• _Task instructions_
Restate all the data word for word and omit the pictures.

————

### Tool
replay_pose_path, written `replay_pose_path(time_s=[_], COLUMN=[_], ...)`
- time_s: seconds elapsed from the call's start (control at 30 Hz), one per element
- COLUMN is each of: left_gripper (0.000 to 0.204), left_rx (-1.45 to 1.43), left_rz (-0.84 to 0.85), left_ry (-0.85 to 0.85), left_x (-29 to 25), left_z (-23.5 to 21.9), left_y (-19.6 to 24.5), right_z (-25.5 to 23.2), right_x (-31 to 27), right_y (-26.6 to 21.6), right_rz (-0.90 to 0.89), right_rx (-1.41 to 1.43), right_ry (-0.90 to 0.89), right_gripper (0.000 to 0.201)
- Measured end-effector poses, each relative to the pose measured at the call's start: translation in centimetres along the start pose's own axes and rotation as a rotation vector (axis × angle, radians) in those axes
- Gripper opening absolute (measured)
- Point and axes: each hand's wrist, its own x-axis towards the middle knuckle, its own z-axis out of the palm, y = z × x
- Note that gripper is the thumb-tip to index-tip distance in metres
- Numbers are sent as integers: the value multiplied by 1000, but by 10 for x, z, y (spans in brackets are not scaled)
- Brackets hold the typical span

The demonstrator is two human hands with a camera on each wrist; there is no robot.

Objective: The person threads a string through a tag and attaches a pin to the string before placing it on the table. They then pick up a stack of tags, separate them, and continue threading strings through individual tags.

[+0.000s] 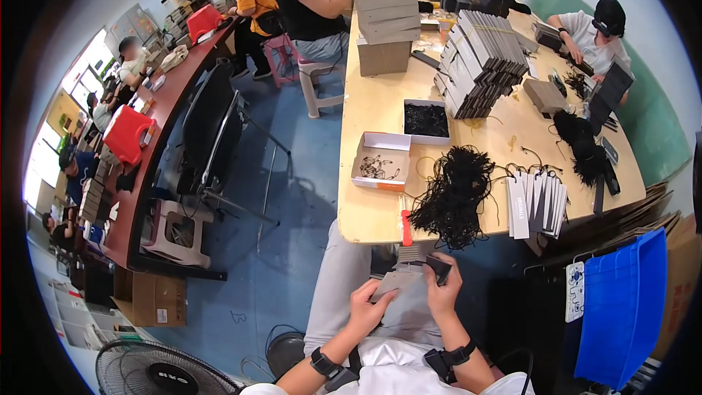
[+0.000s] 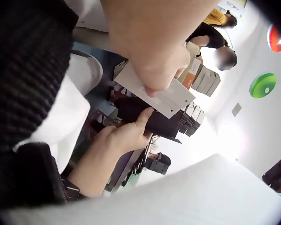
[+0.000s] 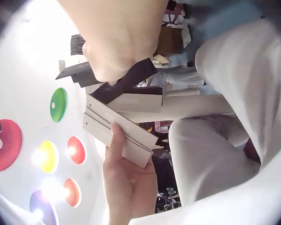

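Note:
My left hand (image 1: 369, 312) holds light grey hang tags (image 1: 395, 283) with printed lettering, its thumb pressed on the face. In the right wrist view these tags (image 3: 100, 111) are slightly fanned, one overlapping another. Black hang tags (image 1: 438, 269) are gripped in my right hand (image 1: 444, 292), close beside the light ones. The left wrist view shows the black tags (image 2: 154, 123) just under the light tag (image 2: 131, 83). Both hands are over my lap, in front of the table edge.
On the table (image 1: 365, 227) are a black string bundle (image 1: 455, 194), strung tags (image 1: 537, 201), a box of pins (image 1: 382, 161), a box of small black pieces (image 1: 426, 121) and stacked tags (image 1: 479, 66). A blue crate (image 1: 621, 307) stands right, a fan (image 1: 157, 369) lower left.

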Motion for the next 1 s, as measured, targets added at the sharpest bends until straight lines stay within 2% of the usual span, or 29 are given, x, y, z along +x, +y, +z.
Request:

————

• _Result of the task_
### Tool
replay_pose_path, written `replay_pose_path(time_s=[_], COLUMN=[_], ...)`
- time_s: seconds elapsed from the call's start (control at 30 Hz), one per element
- COLUMN is each of: left_gripper (0.000 to 0.204), left_rx (-1.45 to 1.43), left_rz (-0.84 to 0.85), left_ry (-0.85 to 0.85), left_x (-29 to 25), left_z (-23.5 to 21.9), left_y (-19.6 to 24.5), right_z (-25.5 to 23.2), right_x (-31 to 27), right_y (-26.6 to 21.6), right_rz (-0.90 to 0.89), right_rx (-1.41 to 1.43), right_ry (-0.90 to 0.89), right_gripper (0.000 to 0.201)
- Measured end-effector poses, each relative to the pose measured at the call's start: translation in centimetres along the start pose's own axes and rotation as a rotation vector (axis × angle, radians) in those axes
- Gripper opening absolute (measured)
- Point and axes: each hand's wrist, its own x-axis towards the middle knuckle, its own z-axis out of the palm, y = z × x
- Note that gripper is the thumb-tip to index-tip distance in metres
- Numbers are sent as integers: the value multiplied by 1000, but by 10 for x, z, y (spans in brackets are not scaled)
- Brackets hold the typical span

The demonstrator is two human hands with a camera on each wrist; there is no robot.

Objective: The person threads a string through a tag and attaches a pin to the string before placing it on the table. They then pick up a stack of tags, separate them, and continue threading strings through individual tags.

[+0.000s] 
[+0.000s] 
[+0.000s] 

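Note:
My left hand (image 1: 369, 312) holds light grey hang tags (image 1: 395, 283) with printed lettering, its thumb pressed on the face. In the right wrist view these tags (image 3: 100, 111) are slightly fanned, one overlapping another. Black hang tags (image 1: 438, 269) are gripped in my right hand (image 1: 444, 292), close beside the light ones. The left wrist view shows the black tags (image 2: 154, 123) just under the light tag (image 2: 131, 83). Both hands are over my lap, in front of the table edge.
On the table (image 1: 365, 227) are a black string bundle (image 1: 455, 194), strung tags (image 1: 537, 201), a box of pins (image 1: 382, 161), a box of small black pieces (image 1: 426, 121) and stacked tags (image 1: 479, 66). A blue crate (image 1: 621, 307) stands right, a fan (image 1: 157, 369) lower left.
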
Motion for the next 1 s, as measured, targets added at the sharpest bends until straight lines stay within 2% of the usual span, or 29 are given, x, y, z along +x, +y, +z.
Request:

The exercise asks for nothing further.